TASK PROMPT: Using the listing below, set down each line from the line containing "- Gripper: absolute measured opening" through the line containing "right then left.", both ends included, exactly and with nothing added.

DATA SEGMENT:
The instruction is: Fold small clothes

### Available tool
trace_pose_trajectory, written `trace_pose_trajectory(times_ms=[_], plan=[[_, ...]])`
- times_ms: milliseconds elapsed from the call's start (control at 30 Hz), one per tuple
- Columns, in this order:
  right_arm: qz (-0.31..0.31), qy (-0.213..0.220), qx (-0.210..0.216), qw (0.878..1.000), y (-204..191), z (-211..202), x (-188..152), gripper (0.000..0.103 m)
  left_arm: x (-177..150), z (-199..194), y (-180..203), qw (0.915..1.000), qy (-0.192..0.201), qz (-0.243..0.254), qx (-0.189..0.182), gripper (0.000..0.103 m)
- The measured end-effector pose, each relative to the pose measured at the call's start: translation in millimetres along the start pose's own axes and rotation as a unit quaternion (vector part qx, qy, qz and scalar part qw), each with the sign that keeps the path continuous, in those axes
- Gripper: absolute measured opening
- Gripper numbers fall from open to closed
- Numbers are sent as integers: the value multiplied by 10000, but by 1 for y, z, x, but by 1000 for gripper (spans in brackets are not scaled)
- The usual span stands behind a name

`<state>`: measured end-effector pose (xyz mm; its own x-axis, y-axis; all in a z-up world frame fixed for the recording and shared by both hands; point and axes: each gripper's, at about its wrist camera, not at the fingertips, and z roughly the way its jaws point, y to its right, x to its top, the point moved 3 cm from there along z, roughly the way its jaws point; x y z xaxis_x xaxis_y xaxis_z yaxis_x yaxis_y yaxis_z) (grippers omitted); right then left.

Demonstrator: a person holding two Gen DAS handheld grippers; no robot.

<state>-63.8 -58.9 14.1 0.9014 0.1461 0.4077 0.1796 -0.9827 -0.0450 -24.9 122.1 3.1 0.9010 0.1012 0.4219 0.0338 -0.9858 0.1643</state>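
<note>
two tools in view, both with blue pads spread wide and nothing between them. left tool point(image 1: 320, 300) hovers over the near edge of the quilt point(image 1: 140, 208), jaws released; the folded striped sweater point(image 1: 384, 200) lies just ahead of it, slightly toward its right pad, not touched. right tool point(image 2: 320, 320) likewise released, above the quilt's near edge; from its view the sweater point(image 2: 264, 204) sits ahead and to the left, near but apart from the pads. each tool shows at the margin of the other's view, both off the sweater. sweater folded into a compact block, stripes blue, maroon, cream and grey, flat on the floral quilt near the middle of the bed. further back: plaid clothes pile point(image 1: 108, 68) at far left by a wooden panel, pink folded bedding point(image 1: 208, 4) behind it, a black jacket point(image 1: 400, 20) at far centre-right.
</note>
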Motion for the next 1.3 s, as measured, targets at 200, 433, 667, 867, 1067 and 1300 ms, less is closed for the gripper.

REPLY:
- Gripper: absolute measured opening
- Gripper numbers fall from open to closed
- Numbers are sent as integers: the value multiplied by 10000, but by 1 for y, z, x, but by 1000 for gripper (spans in brackets are not scaled)
- The usual span stands behind a name

`<state>`: measured end-effector pose (xyz mm; its own x-axis, y-axis; all in a z-up world frame fixed for the recording and shared by both hands; point and axes: each gripper's, at about its wrist camera, not at the fingertips, and z roughly the way its jaws point, y to its right, x to its top, the point moved 3 cm from there along z, roughly the way its jaws point; x y z xaxis_x xaxis_y xaxis_z yaxis_x yaxis_y yaxis_z) (grippers omitted); right then left.

This completes the exercise.